Shortening the Time-To-Solution Cycle

March 1, 2004
This is the first in a series of interviews with the heads of trade associations responsible for advancing the cause of members serving the interests of material handling professionals. This month we spotlight Material Handling Industry of America and

MHM: Material handling’s image is evolving from mechanical devices in buildings to a more strategic role in logistics processes and functions. Even though consumers may not have a solid concept of material handling, it touches everybody’s life. It’s part of the infrastructure supporting every business operation. How is the global economy shaping the future state of material handling and MHIA?

Nofsinger: There’s been a fair amount of consolidation in the industry as well as globalization of manufacturers and end users. With outsourcing, the rules have changed dramatically. As an association, one of our challenges is that we specialize. A big piece of this is that our programming as an industry has to be constantly renewed to be relevant to this global consolidated corporate structure. The challenge on this industry is to uniquely apply proven technology. We must be sure as an association that we’re inviting everybody we possibly can to the table regardless of where they’re domiciled, as long as they’re doing material handling logistics in this country.

MHM: What are the stakes involved for companies investing in material handling technology these days?

Nofsinger: The major investments companies are making in the solutions of this industry are fairly high risk for them. They can’t afford to make huge mistakes. At minimum there isn’t enough time to recover and at maximum it will result in a debt load that’s unmanageable. A big piece of what we’re trying to do is provide more opportunities for people to understand the proper application and to give them chances to shorten the time to solution cycle. That’s why we continue to view the industrial exhibition as one of the few high-quality opportunities for customers and vendors to shake hands and look each other in the eye. It’s a way to talk to people who have done this before and get a level of confidence that these solutions are affordable and won’t be a career-ending decision for them.

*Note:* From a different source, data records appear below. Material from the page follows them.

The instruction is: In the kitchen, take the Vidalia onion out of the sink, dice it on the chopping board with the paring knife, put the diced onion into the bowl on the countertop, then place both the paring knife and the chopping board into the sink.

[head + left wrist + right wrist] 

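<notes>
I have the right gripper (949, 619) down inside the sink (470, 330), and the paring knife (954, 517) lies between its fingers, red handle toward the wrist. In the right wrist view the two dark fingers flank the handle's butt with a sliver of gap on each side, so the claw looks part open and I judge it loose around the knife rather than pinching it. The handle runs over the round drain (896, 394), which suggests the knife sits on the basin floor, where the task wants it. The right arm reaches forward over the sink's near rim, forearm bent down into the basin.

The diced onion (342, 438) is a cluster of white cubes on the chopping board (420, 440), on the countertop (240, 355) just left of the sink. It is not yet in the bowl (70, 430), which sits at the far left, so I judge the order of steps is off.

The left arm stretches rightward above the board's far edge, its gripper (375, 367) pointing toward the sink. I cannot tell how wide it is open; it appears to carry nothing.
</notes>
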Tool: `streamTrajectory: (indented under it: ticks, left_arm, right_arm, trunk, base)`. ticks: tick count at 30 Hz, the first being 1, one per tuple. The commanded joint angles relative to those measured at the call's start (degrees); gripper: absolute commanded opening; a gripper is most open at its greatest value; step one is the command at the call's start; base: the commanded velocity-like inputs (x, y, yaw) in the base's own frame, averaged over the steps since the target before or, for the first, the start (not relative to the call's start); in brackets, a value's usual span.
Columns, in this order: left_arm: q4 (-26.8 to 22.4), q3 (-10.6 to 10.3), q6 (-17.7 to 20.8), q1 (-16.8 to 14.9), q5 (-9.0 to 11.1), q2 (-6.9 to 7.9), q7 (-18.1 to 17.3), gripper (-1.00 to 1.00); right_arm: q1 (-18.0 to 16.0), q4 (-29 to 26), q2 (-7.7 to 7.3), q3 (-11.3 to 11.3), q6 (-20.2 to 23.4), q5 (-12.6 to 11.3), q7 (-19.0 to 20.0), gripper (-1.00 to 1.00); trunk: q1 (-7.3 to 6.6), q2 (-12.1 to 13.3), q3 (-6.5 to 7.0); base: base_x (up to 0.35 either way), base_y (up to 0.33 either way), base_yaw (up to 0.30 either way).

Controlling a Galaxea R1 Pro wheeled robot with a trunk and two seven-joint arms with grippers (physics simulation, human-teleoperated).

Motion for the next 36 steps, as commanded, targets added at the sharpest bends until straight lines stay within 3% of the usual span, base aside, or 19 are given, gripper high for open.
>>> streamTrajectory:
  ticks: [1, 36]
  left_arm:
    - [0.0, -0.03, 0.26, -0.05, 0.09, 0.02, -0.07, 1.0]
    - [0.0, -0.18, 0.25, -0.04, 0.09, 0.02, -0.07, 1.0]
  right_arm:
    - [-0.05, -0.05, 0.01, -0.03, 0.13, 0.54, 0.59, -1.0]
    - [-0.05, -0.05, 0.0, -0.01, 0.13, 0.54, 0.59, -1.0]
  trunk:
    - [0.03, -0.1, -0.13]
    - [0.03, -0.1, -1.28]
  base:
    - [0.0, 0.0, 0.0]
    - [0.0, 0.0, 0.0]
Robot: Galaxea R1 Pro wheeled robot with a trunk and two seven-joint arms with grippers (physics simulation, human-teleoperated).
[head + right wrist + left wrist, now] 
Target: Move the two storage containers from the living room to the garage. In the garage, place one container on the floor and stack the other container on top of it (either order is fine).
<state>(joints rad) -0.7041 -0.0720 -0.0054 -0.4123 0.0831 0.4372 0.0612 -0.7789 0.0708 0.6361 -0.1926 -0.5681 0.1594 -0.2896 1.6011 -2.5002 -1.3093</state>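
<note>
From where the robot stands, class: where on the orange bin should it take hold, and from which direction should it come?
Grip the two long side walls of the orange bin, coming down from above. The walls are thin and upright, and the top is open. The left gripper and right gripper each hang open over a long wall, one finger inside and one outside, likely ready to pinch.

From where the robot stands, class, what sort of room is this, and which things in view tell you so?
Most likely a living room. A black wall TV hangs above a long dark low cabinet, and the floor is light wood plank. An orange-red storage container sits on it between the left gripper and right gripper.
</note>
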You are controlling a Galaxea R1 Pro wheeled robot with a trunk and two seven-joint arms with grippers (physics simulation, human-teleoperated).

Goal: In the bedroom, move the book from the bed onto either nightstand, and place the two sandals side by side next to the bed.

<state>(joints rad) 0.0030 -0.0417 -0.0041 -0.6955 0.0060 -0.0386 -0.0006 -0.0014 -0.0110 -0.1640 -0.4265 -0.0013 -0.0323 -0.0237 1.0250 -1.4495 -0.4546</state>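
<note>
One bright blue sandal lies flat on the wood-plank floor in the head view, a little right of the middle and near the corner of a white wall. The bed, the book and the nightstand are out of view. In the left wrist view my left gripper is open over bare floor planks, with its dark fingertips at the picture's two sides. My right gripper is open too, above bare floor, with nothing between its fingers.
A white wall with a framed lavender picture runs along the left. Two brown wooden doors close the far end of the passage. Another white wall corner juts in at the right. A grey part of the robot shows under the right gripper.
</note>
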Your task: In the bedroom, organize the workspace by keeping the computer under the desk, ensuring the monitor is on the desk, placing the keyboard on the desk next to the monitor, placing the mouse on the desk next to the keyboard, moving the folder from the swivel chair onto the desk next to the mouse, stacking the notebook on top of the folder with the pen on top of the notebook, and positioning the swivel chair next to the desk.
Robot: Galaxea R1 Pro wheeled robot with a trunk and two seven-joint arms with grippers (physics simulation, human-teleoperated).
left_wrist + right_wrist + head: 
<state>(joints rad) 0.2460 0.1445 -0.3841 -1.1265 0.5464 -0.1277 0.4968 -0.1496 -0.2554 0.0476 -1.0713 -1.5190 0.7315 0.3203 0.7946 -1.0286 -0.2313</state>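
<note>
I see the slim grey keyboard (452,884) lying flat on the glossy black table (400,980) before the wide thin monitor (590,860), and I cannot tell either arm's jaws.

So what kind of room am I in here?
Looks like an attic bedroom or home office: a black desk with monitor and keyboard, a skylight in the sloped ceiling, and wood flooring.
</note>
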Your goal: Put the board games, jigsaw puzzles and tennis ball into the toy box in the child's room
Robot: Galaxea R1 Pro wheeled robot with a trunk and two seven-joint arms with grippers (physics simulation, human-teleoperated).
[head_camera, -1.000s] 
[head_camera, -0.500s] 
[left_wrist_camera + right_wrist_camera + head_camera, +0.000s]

MHM: MHIA by its very name serves the American market. Do you see the day when your charter will expand to a more global perspective?

Nofsinger: One of our groups will be meeting with a sister group from Europe to exchange test type data that each region has been collecting. Some of this effort is designed to continue a process toward the evolution of a consensus between Europe and America on racking design. Now that the European community encompasses countries on the Mediterranean and soon some central and eastern European countries, the community in Brussels is putting safety directives in place to say you need more definitive design guides for earthquake and seismic behavior. We’ve lived that for many years in this part of the world, so our standards are a little further developed. On the other hand, engineers sometimes have different approaches to the design of things. We’re collaborating to do the best we can between the regions to make these products as safe as they ought to be. The outcome is likely to be a set of global standards.

MHM: Does that mean we’ll eventually have an international material handling organization?

Nofsinger: Because we have formal liaison relationships today with the European and Japanese associations, we exchange visits, attend each other’s meetings and collaborate on technical issues. I can see a federation but I don’t know if I can see anything in the next 10 years that would be a single association. That’s because there are still national associations in these countries that are fairly provincial, just as some of our associations can be.

MHM: What’s happening at the product group level of MHIA?

Nofsinger: Our groups can be divided into several types. A handful of them have a primary interest in standards and technical activity. Their products have to be permitted in order for them to be built, and local authorities may have some say in what gets done. For them it’s commercially critical that they be involved at the inner circles of the development of these consensus approaches and in our case through ANSI [the American National Standards Institute] because it becomes the only way you can practically apply products in this part of the world.

When you get into systems activities, involving collections of things, those groups realize the best thing they can do is build awareness through case studies or regional seminars. They want to take some of the risk out of play.

Statistical information is always important, and there’s a lot of user safety activity. OSHA has struggled with the science behind its lifting guidelines, but everyone accepts that the underlying reason for going there is valid, to come up with ways to mitigate injuries to workers. An important objective is to collaborate with OSHA on behalf of large groups of the membership to better position our products.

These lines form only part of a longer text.